Doch sein Anteil an der Beute, 147'000 damalige Pfund – heutzutage rund drei Millionen Franken – war schon bald verprasst. «Das habe ich total verschwendet. Nach drei Jahren war alles weg», gestand Biggs vor zwölf Jahren in einem BBC-Interview. Ein uneheliches Kind verhinderte für Jahre seine Auslieferung aus Brasilien, erst 2001 kehrte er nach England zurück.

Da gab er sich noch selbstgewiss: «Heute bin ich ein gänzlich legaler, ehrlicher Mensch.» Auf die etwas verdutzte Frage, wie er das behaupten könne, wo er doch nur ein Bruchteil seiner Haftstrafe verbüsst habe, konterte Biggs: Der Zweck des Gefängnisses sei bekanntlich die Rehabilitierung des Straftäters, und das sei ja geschehen.

Tatsächlich aber wurde er in England unmittelbar nach seiner Rückkehr wieder inhaftiert. Und 2009 im Hinblick auf seine angeschlagene Gesundheit vorzeitig entlassen – Schlaganfälle hatten ihm die Sprache geraubt.

Ein williger Komparse der Sensationspresse

Ronald Bigs, sitzend, umgeben von zwei Models in Unterwäsche mit Polizeihelmen und Schlagstöcken.
Legende: Der Lebemann: Ronnie Bigs posiert mit Models der Elite-Agentur für eine Lingerie-Kampagne in Brasilien, 2001. Reuters

Die schelmische Unverfrorenheit war typisch für Biggs, der sich vorbehaltlos zu seinem Leben auf Kosten anderer bekannte. Doch es war nicht alles bloss Operette: Der Lokomotivführer des Postzugs starb später an den Folgen des Überfalls. «Ein bedauerlicher Zwischenfall», tat Biggs den Todesfall später kaltschnäuzig ab. Und so wurde Biggs zum willigen Komparsen der Sensationspresse, zu einer Celebrity vor der Erfindung des Konzepts.

Freimütig gestand er der BBC: «Ich lebe nur noch von meinem Namen.» Willfährig beteiligte sich Biggs an der Medienposse. Er trat mit Rockbands auf und liess sich von der britischen Presse für die Glorifizierung seines Ganoventums gut bezahlen.

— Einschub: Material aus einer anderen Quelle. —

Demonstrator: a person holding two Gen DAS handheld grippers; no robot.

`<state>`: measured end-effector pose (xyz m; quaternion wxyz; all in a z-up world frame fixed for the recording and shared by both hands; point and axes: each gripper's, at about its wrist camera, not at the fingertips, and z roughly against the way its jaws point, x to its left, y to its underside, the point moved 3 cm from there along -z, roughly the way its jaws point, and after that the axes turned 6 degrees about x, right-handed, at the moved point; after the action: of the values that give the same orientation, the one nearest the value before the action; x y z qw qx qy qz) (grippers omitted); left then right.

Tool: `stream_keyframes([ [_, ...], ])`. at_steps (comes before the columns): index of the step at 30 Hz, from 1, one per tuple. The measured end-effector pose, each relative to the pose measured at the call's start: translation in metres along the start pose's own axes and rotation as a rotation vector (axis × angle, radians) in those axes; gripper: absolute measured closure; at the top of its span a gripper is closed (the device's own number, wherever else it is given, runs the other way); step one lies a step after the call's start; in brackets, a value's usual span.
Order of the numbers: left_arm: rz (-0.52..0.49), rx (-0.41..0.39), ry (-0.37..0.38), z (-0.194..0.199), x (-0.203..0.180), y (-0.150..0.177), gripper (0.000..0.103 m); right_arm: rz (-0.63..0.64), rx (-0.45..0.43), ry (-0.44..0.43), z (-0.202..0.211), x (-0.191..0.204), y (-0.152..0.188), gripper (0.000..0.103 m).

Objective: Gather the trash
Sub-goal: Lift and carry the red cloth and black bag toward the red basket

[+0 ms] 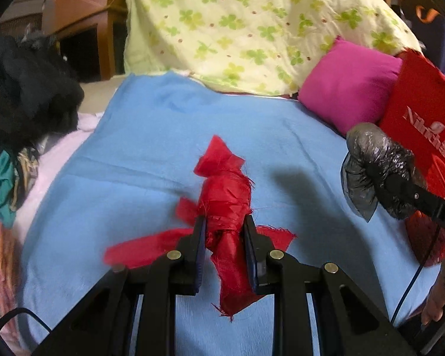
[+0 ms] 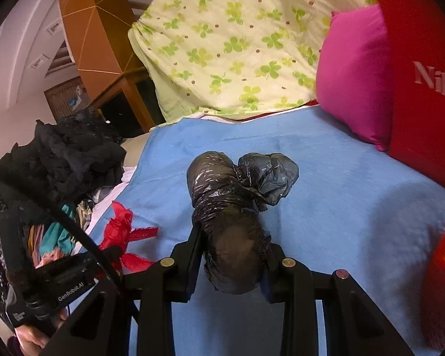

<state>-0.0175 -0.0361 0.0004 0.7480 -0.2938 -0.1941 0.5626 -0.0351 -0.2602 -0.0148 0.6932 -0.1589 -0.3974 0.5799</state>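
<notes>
Your left tool is clamped on a frayed red fabric scrap, held just above the blue blanket on the bed. Your right tool is clenched around a wadded black plastic bag, also over the blanket. The magenta pillow sits at the blanket's far right, beside a red bag.

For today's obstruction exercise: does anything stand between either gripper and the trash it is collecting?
Nothing visible does. The left gripper is shut on the crumpled red fabric scrap, and the right gripper is shut on the knotted black plastic bag.
</notes>
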Motion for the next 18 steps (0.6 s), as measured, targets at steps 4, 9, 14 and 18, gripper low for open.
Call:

Biggs war mit seinen flotten Sprüchen ein ideales Objekt für die Medien, denn diese konnten vorgeben, sie beteiligten sich an der Kritik des britischen Establishments. Schliesslich war der Postzug der Royal Mail damals noch ein staatliches Monopol, und die Regierung hatte sich eben während des Profumo-Skandals selbst entwürdigt. Die exemplarisch hohen Haftstrafen für die überführten Räuber schürten wohl die romantischen Sympathien des Publikums zusätzlich.

Unauflösliche Widersprüche

Heutzutage darf Biggs wohl als trübseliges Vermächtnis des Medienzeitalters gelten. Der Postraub wurde zum unterhaltsamen Schelmenroman verklärt und aufwändig verfilmt, mit Biggs in einer unverdienten Hauptrolle. Übrig blieb der kaltblütige Abenteurer, der die Justiz und die Behörden für dumm verkauft hatte. Er trat bereitwillig in die Fussstapfen von Simplicissimus und sämtlicher Schurken der Western-Filme. Biggs verklärte die unauflöslichen Widersprüche seiner Existenz mit beachtlicher Ausdauer in einem Vakuum, das keine ethischen oder moralischen Erwägungen erlaubte.